WORK REQUIRED:
This exercise needs the listing below duplicated exactly.

#####

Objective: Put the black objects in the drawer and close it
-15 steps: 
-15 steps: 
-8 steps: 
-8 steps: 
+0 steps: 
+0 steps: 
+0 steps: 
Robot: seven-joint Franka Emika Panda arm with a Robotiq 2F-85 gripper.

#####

SOLUTION TO THE PROBLEM:
Objective: Put the black objects in the drawer and close it
-15 steps: 
-15 steps: 
-8 steps: 
-8 steps: 
+0 steps: 
+0 steps: 
+0 steps: 
Robot: seven-joint Franka Emika Panda arm with a Robotiq 2F-85 gripper.

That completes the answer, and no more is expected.